The Token Jew of My Book Club

Last spring I described my inability to find a book club where my book-freak ways were welcomed with open arms.

To recap my saga, I’d always joined groups where everyone was similar to me (as in, Jewish and around the same age).  As a newcomer to the Twin Cities, I thought the groups I started or joined would be an easy way to make friends. Good idea for some people, but it didn’t work in my case.

You see, just like any social woman, I love hearing about everyone’s lives, talking about the shows we’re watching, and catching up in general, but what I wanted in a book club was a shared love of reading. I like a book club where the members not only love to read, but also want to talk about the books. I mean really discuss them–like speaking over each other and having to eventually cut off the conversation when it gets too late kind of discussing. Yes, I’m all kinds of cool like that.

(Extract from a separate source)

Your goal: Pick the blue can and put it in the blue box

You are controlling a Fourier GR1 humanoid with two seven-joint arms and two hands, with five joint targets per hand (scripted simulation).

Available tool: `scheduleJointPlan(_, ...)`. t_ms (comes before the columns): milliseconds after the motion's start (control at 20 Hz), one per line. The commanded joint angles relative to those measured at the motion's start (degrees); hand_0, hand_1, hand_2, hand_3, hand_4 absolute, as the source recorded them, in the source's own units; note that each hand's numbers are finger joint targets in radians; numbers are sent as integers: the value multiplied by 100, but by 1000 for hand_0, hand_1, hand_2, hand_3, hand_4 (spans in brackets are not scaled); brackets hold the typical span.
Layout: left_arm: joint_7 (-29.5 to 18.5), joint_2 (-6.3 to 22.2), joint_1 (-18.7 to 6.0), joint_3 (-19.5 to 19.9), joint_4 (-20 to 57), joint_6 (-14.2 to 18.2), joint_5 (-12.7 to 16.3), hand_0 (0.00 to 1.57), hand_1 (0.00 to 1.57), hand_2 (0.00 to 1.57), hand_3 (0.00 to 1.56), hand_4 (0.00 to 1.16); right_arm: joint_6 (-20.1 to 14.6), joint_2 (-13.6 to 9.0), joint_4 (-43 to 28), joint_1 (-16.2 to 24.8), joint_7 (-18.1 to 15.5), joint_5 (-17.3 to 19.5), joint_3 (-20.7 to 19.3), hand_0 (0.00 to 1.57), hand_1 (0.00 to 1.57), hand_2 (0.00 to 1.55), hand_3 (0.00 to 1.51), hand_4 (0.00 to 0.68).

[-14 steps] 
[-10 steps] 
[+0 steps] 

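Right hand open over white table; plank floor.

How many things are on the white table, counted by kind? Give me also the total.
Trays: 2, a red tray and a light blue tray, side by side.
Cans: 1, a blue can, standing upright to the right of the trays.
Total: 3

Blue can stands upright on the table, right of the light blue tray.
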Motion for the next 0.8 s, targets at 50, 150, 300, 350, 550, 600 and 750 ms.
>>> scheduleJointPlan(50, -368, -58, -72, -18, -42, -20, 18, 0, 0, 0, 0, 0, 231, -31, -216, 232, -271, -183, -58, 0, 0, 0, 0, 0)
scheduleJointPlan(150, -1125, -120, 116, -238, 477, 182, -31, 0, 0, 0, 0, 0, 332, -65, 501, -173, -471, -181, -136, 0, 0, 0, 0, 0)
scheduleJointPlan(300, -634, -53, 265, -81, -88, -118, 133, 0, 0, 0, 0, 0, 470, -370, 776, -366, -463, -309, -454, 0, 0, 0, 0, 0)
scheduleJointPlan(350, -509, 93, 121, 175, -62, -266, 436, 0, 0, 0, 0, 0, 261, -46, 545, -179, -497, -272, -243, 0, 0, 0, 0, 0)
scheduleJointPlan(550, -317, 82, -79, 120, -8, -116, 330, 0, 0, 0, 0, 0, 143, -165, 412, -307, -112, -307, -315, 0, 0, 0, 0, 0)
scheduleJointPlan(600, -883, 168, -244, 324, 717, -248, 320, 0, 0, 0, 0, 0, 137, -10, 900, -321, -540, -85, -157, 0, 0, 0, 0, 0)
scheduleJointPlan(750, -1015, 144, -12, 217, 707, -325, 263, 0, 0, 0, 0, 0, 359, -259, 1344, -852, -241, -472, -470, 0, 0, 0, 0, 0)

It won’t surprise you that my uber-passion for discussing novels made me unpopular in casual book clubs. Once I was even publicly chastised (via a group email) for ruining the ending of the book for those who hadn’t found time in the six-week hiatus since the previous meeting to finish. I quit that particular book club and have since felt skittish about joining any others.

But hold everything! I have great news. I recently found a book club that accepts me! Not only do they tolerate my “let’s remember to discuss the book” leanings, but I think they actually like my quirky ways. And–you won’t believe my dumb luck–they want me bring the conversation back on track when it veers. Truly, it’s a dream come true for any book club purist.

How did I pull off this unexpected plot twist? I found a book club where there’s only one other Jew. Yes, I’m crediting my book club’s success to the lack of Jews who belong to our literature loving crew. Chuptzadik and unpolitically correct, I know. Doesn’t make it less true.

Turns out my chosen people for a book club are not, well, the chosen people

Now don’t get all defensive, you guys. Let’s be honest: put a group of Jewish women about the same age in a room and here’s what we might discuss instead of the book: ANYTHING ELSE. Even when we’re all different ages we start with the Jewish geography or the synagogue happenings, and it’s impossible to refocus.

In my new group, we have precisely one thing in common aside from the proximity of our houses: the book we all read for that particular meeting. Two months ago we discussed Jennifer Haigh’s Faith, a novel about a priest accused of molestation. With readers of different religious views, ages, and general backgrounds, the discussion was fascinating. In fact, all of our discussions have been fascinating.
I’m one of two token Jews in the group, and I couldn’t be happier. Despite our differences, I’ve finally found the one book club where I belong.
How about the rest of you: Does your book club work? Why or why not? Are you ever the “token” representative in a group?